Taymour Grahne Projects is pleased to present Beirut, a solo show by Lebanese- American photographer Manal Abu-Shaheen opening on Jan. 22, 2022 from 10am - 6pm at The Artist Room by Taymour Grahne Projects, 52 Lonsdale Road, as part of a socially distanced viewing across our 3 spaces.
Saturday January 22, 2022
Beirut, Manal Abu-Shaheen
10am - 6pm at The Artist Room: 52 Lonsdale Rd, W11 2DE
Still Going, Group Show Curated by 106 Green
10am- 6pm at Notting Hill: 1 Lonsdale Rd, W11 2BY
Windows, Craig Kucia
10am - 6pm at Holland Park: 10 Portland Rd, W11 4LA
As well as the physical show at The Artist Room, there will be a virtual component available below.
Online
https://art.kunstmatrix.com/apps/artspaces/dist/index.html?timestamp=1653401521268#/?external=true&splashscreen=true&language=en&uid=68806&exhibition=8785661
The Artist Room
Beirut features a selection of works from Manal Abu-Shaheen’s ongoing photographic series. Shot in the city where she was born, this series explores the advertising images, much of it western advertising, and real estate development that overlap with Beirut's halting attempts to rebuild after conflict.
Motivated by a lack of visual history of the landscape in Lebanon, Abu-Shaheen set out to construct her own photographic archive of contemporary Beirut — a cityscape dominated by advertising billboards purporting mythologized western ideals of luxury, pleasure, and excess that are incongruous in the post conflict city. For Abu- Shaheen, the advertisements and pervasive neo-liberal capital represent a contemporary form of colonialism. This under-documented place is occupied by images of a different place and people.
Viewed in retrospect with the knowledge of the complicated events of the past two years in Lebanon, these photographs describe a specific moment in the city’s trajectory. Advertising and urban construction were driving Beirut’s economy. A decade-long construction boom aided by foreign investments and neoliberal interest reshaped the landscape. As the economy collapsed in 2019, the disjunction between the city’s building projects, its lived architecture, and the billboards became a stark reminder of the failures of these mythologies to connect with Lebanon’s specific cultural and political context. Many of the spaces in Abu-Shaheen’s photographs were affected to varying degrees by the port explosion on August 4, 2020. Looking back now to the conditions prior to 2019, the photographs point to the unsustainability of the hyper development of the decade. Lately, empty billboards, destroyed luxury shops, and vandalized bank machines are common scenes across the city. Abu-Shaheen’s photographs chart relationships of time, history and place, while critically engaging the weight of the forces that produce systems of living in a postcolonial global environment.

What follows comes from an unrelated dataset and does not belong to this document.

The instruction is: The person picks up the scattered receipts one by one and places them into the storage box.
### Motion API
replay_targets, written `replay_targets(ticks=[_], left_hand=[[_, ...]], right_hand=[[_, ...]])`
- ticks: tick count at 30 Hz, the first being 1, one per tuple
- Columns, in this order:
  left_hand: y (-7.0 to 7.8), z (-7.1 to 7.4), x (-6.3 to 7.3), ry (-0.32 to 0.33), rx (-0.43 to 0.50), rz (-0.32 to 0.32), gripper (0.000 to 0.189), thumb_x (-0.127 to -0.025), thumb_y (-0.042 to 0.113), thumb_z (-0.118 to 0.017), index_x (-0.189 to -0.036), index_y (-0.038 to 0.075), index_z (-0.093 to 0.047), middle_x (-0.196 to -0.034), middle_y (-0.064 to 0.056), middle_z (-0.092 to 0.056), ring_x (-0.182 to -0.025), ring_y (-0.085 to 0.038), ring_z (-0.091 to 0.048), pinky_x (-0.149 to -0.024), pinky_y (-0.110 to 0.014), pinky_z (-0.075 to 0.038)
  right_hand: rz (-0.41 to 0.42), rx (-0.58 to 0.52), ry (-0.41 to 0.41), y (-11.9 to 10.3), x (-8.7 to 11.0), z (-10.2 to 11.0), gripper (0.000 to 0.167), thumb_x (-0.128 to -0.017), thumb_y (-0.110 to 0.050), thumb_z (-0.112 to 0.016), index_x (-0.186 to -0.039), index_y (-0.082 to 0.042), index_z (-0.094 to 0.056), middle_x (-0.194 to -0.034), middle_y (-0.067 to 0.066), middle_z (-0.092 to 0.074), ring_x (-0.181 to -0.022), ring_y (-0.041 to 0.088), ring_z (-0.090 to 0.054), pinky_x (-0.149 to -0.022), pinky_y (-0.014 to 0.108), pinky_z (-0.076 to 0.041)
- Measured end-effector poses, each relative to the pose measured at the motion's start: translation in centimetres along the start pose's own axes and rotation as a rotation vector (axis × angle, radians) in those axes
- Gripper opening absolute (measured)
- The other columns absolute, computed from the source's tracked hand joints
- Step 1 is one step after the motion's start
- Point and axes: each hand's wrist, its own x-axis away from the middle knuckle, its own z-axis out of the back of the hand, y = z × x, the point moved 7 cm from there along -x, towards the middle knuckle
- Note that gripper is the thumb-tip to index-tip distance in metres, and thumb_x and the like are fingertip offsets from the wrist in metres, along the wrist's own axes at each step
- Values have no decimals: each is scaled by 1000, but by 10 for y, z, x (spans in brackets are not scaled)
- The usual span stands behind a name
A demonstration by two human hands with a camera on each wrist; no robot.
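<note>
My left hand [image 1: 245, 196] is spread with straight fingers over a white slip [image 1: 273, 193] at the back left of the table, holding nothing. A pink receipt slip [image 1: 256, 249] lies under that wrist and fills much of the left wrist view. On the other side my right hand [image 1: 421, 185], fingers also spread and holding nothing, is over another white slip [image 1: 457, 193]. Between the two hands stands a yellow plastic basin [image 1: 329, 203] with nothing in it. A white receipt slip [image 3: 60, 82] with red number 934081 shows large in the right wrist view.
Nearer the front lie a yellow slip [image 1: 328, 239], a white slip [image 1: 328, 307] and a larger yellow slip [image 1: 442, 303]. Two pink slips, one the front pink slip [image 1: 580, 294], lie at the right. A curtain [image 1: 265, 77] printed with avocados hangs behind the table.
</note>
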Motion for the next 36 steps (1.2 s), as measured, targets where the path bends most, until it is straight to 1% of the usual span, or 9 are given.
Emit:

Manal Abu-Shaheen (b. 1982, Beirut) is a Lebanese-American photographer currently living and working in the Bronx, NY. Her recent solo exhibitions include Mapping Utopia, Blue Sky Gallery, Portland, OR (2021), 2d Skin, Soloway, Brooklyn, NY (2019), Theater of Dreams, Bernstein Gallery, Princeton University, NJ (2018) and Beta World City, LORD LUDD, Philadelphia, PA (2017). Her work has been included in group exhibitions at Beard & Weil Galleries, Wheaton College, MA (2021), Museo Tamayo, Mexico City (2020), Amelie A. Wallace Gallery, SUNY Old Westbury, NY (2019), The Society of Korean Photography, Seoul, Korea (2017), Queens Museum, Queens, NY (2016), and The Bronx Museum of the Arts, Bronx, NY (2015). She is a recipient of the Jerome Hill Artist Fellowship (2019), NYSCA/NYFA Artist Fellowship in Photography (2019), Aaron Siskind Foundation Individual Photographer’s Fellowship Grant (2017), Jerome Foundation Travel and Study Grant (2017), Lower Manhattan Cultural Council Workspace Residency (2016), A.I.R Gallery Fellowship (2016), and Artist in the Marketplace Residency at the Bronx Museum of the Arts (2015). Abu-Shaheen holds a B.A from Sarah Lawrence College and M.F.A in Photography from Yale School of Art. She teaches at The City College of New York.